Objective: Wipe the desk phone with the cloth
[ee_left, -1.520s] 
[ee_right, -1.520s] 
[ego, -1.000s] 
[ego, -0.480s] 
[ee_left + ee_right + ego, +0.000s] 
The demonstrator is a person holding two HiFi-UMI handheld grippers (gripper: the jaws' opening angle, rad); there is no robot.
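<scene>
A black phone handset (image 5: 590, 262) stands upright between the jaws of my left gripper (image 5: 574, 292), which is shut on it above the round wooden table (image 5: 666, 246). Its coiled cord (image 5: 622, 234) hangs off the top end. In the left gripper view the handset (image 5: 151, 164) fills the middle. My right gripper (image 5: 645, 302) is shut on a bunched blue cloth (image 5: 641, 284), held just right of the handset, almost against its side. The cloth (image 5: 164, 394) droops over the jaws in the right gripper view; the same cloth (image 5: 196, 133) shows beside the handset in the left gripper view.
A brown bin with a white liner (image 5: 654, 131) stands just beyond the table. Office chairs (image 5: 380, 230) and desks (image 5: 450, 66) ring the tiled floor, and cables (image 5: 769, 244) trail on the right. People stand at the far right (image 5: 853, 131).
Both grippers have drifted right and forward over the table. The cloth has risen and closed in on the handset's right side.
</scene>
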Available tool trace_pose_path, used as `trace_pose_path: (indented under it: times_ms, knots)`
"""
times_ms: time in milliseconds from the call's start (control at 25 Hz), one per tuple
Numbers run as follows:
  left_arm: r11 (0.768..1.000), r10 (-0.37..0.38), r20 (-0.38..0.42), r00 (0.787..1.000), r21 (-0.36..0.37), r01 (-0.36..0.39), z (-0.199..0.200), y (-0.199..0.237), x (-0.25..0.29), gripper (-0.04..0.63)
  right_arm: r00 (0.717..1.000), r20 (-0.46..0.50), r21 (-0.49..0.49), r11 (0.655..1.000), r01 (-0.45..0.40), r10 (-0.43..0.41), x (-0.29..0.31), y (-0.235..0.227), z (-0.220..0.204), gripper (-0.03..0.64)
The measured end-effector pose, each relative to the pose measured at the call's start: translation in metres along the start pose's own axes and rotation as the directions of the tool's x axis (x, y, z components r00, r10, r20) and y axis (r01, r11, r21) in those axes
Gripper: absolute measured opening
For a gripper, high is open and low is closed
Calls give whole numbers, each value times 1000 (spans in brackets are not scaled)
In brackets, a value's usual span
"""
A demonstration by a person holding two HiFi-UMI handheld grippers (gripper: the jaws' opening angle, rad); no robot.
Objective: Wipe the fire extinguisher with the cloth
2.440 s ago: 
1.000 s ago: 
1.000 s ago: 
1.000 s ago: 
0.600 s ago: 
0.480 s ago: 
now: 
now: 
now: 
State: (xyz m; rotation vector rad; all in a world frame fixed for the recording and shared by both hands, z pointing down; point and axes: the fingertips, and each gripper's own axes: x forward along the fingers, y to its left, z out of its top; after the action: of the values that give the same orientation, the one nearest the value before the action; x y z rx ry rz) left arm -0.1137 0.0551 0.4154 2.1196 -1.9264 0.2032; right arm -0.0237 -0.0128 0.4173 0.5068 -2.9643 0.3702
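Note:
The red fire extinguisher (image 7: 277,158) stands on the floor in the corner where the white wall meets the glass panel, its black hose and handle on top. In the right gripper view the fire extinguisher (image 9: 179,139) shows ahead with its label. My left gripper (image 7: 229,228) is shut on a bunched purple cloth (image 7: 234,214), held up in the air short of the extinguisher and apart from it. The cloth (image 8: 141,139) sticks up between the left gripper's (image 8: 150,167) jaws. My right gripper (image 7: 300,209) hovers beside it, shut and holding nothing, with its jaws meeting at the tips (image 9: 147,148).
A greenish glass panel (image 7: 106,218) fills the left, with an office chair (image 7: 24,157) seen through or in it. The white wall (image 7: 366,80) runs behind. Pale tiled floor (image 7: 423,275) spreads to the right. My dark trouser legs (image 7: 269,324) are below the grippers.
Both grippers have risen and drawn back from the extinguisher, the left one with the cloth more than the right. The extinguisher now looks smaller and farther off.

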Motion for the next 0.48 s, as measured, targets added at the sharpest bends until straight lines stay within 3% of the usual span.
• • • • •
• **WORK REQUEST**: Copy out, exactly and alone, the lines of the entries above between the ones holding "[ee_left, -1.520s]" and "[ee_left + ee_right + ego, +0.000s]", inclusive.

• **ANSWER FOR THIS EXERCISE**:
[ee_left, -1.520s] 
[ee_right, -1.520s] 
[ego, -1.000s] 
[ego, -0.480s] 
[ee_left + ee_right + ego, +0.000s] 

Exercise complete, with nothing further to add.